Exercise goal |
From the records, report how many lines hold the word "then", with the number as the sole reply.

Saved entries:
<<<<
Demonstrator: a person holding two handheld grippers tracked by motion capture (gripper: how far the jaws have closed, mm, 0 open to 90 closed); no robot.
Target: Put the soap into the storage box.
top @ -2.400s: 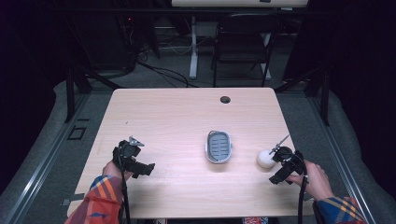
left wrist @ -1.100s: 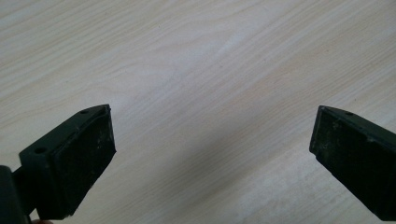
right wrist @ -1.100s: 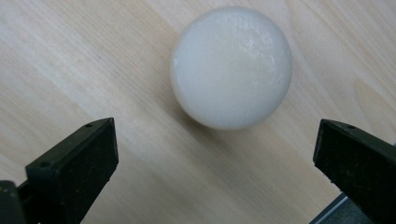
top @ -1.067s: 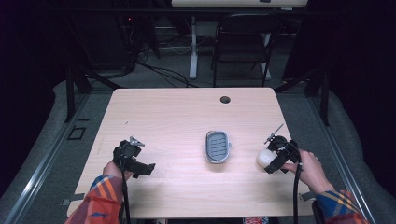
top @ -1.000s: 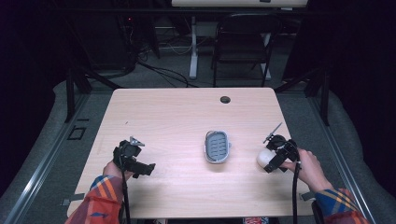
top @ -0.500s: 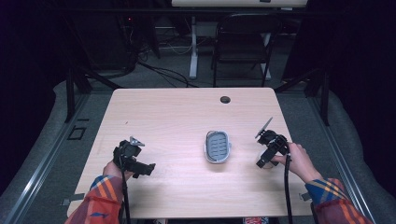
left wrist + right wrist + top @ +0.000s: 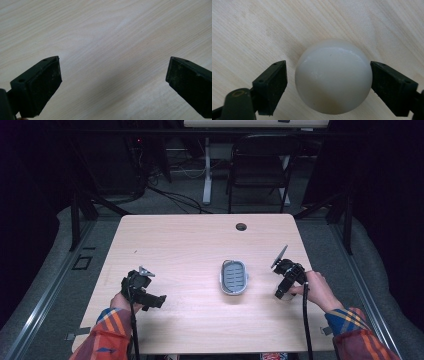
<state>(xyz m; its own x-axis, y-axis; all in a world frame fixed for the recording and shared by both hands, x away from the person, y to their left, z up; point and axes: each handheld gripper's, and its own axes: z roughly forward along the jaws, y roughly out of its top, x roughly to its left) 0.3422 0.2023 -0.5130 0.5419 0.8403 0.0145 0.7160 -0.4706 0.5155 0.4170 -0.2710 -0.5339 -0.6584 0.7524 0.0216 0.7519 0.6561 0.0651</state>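
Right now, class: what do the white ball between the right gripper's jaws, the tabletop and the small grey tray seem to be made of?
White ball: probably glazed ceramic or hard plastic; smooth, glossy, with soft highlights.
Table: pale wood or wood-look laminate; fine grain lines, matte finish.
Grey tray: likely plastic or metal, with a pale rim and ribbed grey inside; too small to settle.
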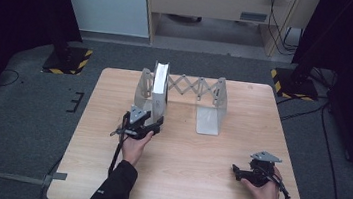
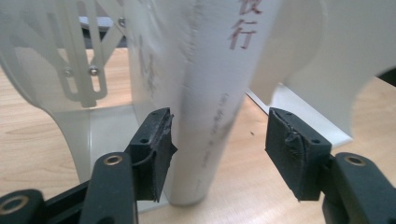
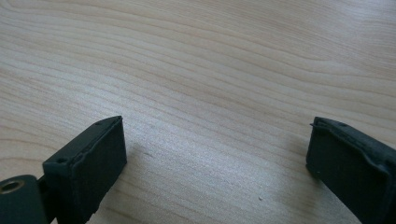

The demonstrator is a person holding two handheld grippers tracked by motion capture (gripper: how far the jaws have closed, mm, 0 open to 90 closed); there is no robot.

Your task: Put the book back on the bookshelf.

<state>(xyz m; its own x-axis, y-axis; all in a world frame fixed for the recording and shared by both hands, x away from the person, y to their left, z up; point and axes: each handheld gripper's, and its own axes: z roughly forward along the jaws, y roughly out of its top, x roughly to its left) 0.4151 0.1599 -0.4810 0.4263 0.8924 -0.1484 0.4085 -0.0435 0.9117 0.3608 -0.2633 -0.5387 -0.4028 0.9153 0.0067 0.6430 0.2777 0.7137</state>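
Observation:
A white book [image 1: 160,85] stands upright in the left end of a white metal extendable book rack [image 1: 201,88] on the wooden table [image 1: 180,180]. My left gripper [image 1: 156,124] is at the book's near edge. In the left gripper view the book's spine [image 2: 210,84], printed with red characters, stands between the jaws. The left pad [image 2: 156,149] is right beside the spine and the right pad [image 2: 292,149] stands clear of it, so my left gripper [image 2: 217,149] is open. My right gripper [image 1: 234,171] rests at the near right of the table, open [image 3: 217,158] over bare wood.
The rack's end plates [image 2: 327,70] rise on both sides of the book, its scissor links [image 1: 191,86] span the back, and its right base plate [image 1: 208,121] lies flat. Yellow-and-black stand feet [image 1: 68,62] sit on the grey floor beyond the table.

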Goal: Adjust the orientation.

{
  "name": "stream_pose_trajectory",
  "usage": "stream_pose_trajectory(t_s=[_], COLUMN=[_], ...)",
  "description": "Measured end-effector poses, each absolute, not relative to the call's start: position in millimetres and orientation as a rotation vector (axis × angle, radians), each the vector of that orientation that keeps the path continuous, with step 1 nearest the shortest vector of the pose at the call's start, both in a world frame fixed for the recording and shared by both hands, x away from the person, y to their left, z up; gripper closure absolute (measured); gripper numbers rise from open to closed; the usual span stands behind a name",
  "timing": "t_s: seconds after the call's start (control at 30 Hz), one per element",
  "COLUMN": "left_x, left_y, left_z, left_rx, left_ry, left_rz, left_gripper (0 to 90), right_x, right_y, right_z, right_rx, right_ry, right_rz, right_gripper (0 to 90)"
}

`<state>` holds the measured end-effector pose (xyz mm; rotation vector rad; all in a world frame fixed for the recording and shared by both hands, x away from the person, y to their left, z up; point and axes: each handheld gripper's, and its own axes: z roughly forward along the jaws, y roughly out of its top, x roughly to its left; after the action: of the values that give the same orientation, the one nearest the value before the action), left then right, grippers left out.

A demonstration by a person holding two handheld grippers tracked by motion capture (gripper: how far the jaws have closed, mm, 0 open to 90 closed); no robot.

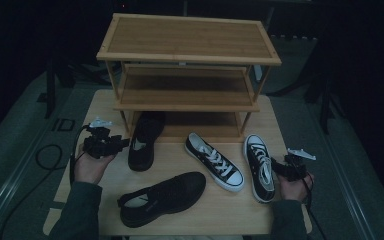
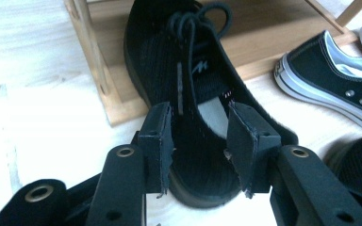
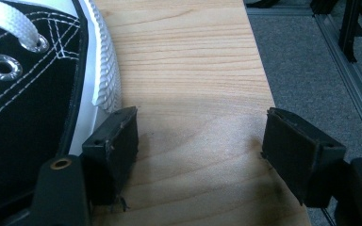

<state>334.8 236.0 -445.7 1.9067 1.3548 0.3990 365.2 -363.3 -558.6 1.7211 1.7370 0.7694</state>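
A black knit shoe (image 1: 142, 140) lies with its toe under the bottom shelf of the bamboo shoe rack (image 1: 187, 55). My left gripper (image 1: 122, 144) hovers just left of its heel. In the left gripper view the left gripper (image 2: 198, 141) is open, and the black knit shoe (image 2: 188, 70) lies beyond the pads (image 2: 158, 141), untouched. A second black knit shoe (image 1: 162, 197) rests near the front edge. Two black-and-white canvas sneakers (image 1: 215, 161) (image 1: 260, 167) lie to the right. My right gripper (image 1: 286, 167) (image 3: 200, 150) stands open over bare wood, beside the right canvas sneaker (image 3: 28, 94).
The wooden table (image 1: 190, 215) ends close to my right gripper, with grey floor (image 3: 311, 70) beyond its edge. A rack post (image 2: 94, 61) stands left of the black shoe. The rack's top and middle shelves hold nothing. Cables trail on the floor at left (image 1: 45, 155).
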Motion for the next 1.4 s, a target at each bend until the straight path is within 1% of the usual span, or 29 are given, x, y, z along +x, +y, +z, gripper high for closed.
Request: stream_pose_trajectory(t_s=[0.13, 0.5, 0.53, 0.7, 1.0, 1.4], left_x=[324.3, 312.6, 311.7, 310.3, 309.9, 307.1], left_y=[239.5, 242.9, 243.0, 240.8, 229.4, 221.7], left_z=[-449.7, -469.3, -473.9, -481.8, -499.2, -511.7], left_rx=[1.903, 1.932, 1.942, 1.966, 2.060, 2.088], left_ry=[1.351, 1.384, 1.391, 1.393, 1.367, 1.356], left_rz=[0.374, 0.331, 0.313, 0.303, 0.262, 0.255], left_gripper=[65.2, 66.4, 67.4, 67.1, 65.0, 62.7], right_x=[365.2, 365.2, 365.2, 365.2, 365.2, 365.3], right_y=[-363.3, -363.3, -363.2, -363.2, -363.2, -363.2], right_z=[-558.6, -558.6, -558.6, -558.6, -558.6, -558.6], right_rx=[1.721, 1.721, 1.722, 1.722, 1.722, 1.722], right_ry=[1.737, 1.737, 1.737, 1.737, 1.737, 1.736], right_rz=[0.769, 0.769, 0.769, 0.769, 0.769, 0.770], right_gripper=[27.1, 27.2, 27.1, 27.1, 27.1, 27.1])
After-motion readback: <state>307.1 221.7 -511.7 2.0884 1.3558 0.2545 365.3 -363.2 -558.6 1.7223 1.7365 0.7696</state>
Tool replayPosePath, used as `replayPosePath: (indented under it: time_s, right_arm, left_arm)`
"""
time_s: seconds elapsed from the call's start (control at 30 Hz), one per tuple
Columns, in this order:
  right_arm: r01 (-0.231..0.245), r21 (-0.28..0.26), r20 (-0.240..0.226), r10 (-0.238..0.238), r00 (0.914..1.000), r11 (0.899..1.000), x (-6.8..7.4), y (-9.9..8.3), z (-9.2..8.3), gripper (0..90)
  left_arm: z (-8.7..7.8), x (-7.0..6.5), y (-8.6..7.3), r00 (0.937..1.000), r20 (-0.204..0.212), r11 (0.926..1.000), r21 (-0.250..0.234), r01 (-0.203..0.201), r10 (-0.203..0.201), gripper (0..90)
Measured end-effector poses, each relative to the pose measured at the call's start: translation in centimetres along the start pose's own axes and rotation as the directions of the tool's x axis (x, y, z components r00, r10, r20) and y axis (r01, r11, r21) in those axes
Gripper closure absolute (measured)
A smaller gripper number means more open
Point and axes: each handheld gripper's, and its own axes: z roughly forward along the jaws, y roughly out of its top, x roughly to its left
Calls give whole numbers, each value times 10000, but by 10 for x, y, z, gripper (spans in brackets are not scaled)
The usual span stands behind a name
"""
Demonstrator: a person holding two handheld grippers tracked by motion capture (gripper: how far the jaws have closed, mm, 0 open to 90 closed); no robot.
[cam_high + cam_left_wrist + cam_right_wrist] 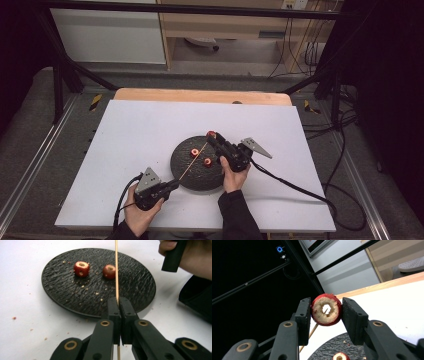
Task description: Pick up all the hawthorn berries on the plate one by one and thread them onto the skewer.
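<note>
A thin wooden skewer point(116, 272) runs from my left gripper point(119, 301), which is shut on its lower end, up across the black round plate point(182, 165). My right gripper point(326, 311) is shut on a red cored fruit point(326, 309), held above the plate's far edge; the skewer's tip shows inside the fruit's hollow core. In the high view the held fruit point(211, 134) sits at the skewer's point(192, 160) far end, with my right gripper point(215, 137) around it and my left gripper point(175, 184) near the plate's front edge. Two more red cored fruits point(81, 268) point(109, 271) lie on the plate.
The plate rests on a white board point(135, 140) over a wooden table point(200, 95). Crumbs point(14, 318) dot the board and plate. A black frame point(60, 75) and cables point(345, 140) surround the table.
</note>
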Motion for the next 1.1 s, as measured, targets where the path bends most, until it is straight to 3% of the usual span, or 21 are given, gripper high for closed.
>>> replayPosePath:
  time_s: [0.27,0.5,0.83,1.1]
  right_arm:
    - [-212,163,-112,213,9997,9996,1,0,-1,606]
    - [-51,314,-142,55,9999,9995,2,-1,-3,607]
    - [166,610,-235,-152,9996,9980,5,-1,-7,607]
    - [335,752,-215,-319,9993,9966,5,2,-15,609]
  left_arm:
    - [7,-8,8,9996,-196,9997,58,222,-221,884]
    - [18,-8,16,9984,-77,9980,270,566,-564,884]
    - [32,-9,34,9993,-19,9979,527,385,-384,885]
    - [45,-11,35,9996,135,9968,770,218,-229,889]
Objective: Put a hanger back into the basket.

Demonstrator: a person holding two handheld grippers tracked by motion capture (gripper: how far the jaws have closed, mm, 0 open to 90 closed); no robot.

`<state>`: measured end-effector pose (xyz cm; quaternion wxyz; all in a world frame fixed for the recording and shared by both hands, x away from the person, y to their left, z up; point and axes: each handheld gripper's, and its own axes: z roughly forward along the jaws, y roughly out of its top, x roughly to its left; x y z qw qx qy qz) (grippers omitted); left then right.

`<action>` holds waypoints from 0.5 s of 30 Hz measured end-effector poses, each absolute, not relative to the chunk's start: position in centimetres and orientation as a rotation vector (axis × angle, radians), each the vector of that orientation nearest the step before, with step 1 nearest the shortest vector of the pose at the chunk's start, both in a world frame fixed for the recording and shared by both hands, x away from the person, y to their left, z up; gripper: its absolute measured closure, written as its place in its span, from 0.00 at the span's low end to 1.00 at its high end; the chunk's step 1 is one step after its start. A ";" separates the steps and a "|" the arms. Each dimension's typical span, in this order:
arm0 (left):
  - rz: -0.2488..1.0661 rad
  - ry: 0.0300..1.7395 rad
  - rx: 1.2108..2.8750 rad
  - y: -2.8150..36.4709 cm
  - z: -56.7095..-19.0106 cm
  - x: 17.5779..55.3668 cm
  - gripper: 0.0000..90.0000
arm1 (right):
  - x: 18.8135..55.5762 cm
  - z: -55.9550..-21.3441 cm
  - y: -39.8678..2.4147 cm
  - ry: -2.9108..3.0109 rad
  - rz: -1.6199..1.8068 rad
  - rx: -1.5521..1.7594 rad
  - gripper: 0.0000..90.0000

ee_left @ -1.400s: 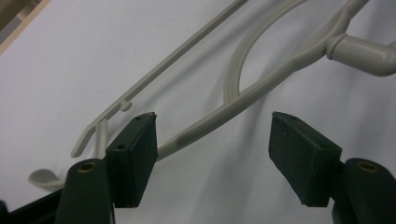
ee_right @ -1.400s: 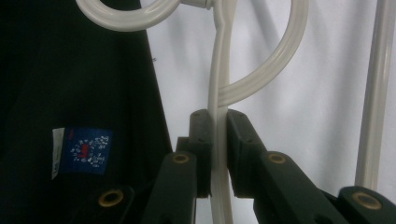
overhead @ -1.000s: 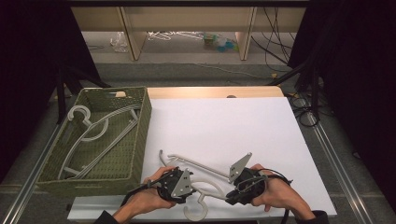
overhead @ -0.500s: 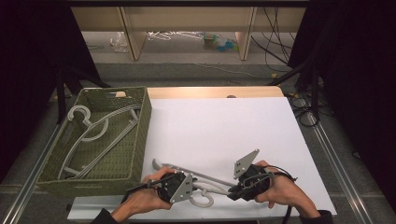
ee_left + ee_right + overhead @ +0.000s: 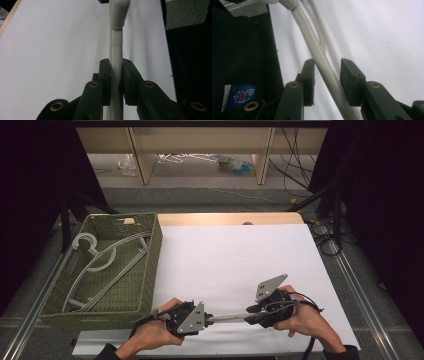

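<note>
A grey plastic hanger (image 5: 227, 318) hangs edge-on just above the white table (image 5: 235, 255) near its front edge, stretched between both grippers. My left gripper (image 5: 206, 319) is shut on one bar of it. In the left gripper view both pads clamp the hanger bar (image 5: 116, 47), and the left gripper (image 5: 116, 75) has just been closing on it. My right gripper (image 5: 249, 316) holds the other end loosely. Its jaws have just been opening. In the right gripper view the hanger bar (image 5: 312, 47) runs between the right gripper's (image 5: 327, 76) parted pads, with a gap on one side.
A green woven basket (image 5: 155, 265) stands at the table's left side with several grey hangers (image 5: 100, 262) lying in it. Beyond the table's far wooden edge (image 5: 225, 218) is a shelf unit with clutter on the floor. Dark drapes flank both sides.
The hanger lay flat on the table; now it is raised and turned edge-on between the grippers. The left jaws have closed on it and the right jaws have parted.
</note>
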<state>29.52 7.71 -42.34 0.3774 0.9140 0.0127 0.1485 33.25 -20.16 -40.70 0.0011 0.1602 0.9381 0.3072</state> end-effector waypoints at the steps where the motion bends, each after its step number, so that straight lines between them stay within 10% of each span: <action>1: 0.354 0.070 2.321 7.8 -42.2 29.6 0.88 | 33.3 -40.7 -20.2 2.931 0.975 0.524 0.69; 15: 0.253 0.416 2.224 10.3 -41.4 31.2 0.88 | 33.7 -38.8 -20.5 2.643 1.133 0.745 0.41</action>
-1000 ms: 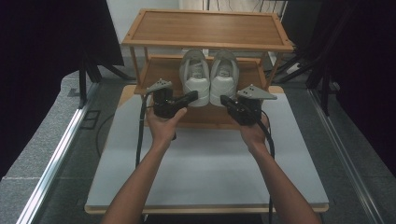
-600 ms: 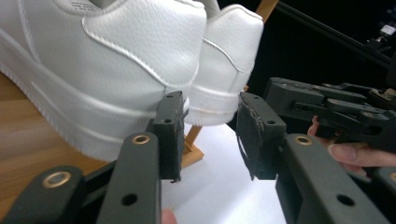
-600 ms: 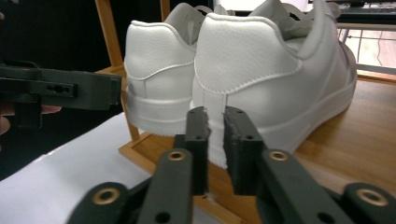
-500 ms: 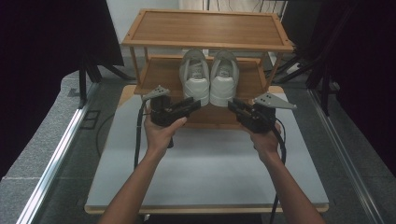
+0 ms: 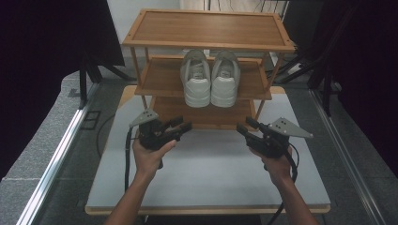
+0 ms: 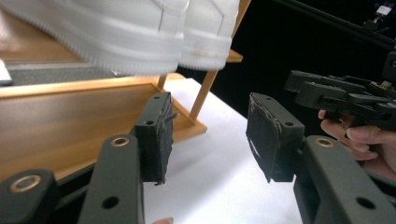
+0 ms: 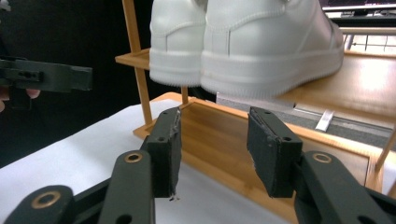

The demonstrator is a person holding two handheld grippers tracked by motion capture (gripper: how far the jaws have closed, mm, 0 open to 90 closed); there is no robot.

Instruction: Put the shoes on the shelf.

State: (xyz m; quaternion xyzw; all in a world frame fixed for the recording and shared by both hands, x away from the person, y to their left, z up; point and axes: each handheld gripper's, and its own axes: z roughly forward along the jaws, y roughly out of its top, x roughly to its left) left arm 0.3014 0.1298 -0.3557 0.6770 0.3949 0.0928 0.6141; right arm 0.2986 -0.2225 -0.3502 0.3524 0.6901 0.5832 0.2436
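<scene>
A pair of white sneakers (image 5: 210,78) stands side by side on the middle shelf of a wooden three-shelf rack (image 5: 206,28), heels toward me. My left gripper (image 5: 185,125) hovers in front of the rack's bottom shelf, below the sneakers and left of them. Its jaws have just been opening and hold nothing (image 6: 208,126). My right gripper (image 5: 244,126) hovers at the same height to the right. It too has just been opening and is empty (image 7: 215,140). The sneakers' heels (image 7: 261,42) show above its jaws.
The rack stands at the far end of a white table (image 5: 206,178). Its top shelf and bottom shelf (image 5: 206,117) are bare. Grey floor and a metal rail (image 5: 56,154) run along the left; dark stands flank the rack. A cable trails from each gripper.
Both grippers have drawn back from the rack toward me, sunk a little and spread apart. Their jaws, shut a second ago, now stand open. The sneakers have not moved.
</scene>
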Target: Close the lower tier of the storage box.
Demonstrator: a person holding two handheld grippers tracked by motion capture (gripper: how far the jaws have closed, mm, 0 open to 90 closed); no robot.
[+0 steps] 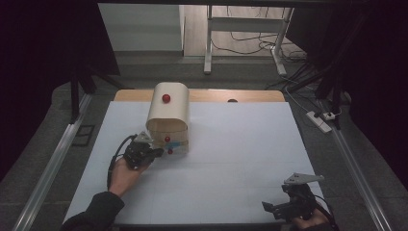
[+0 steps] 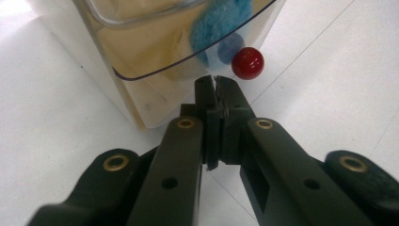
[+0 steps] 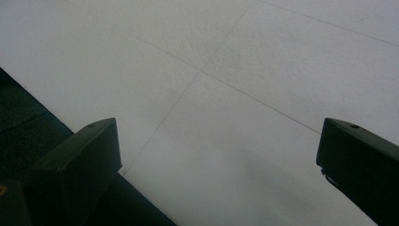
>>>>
Response to the task |
2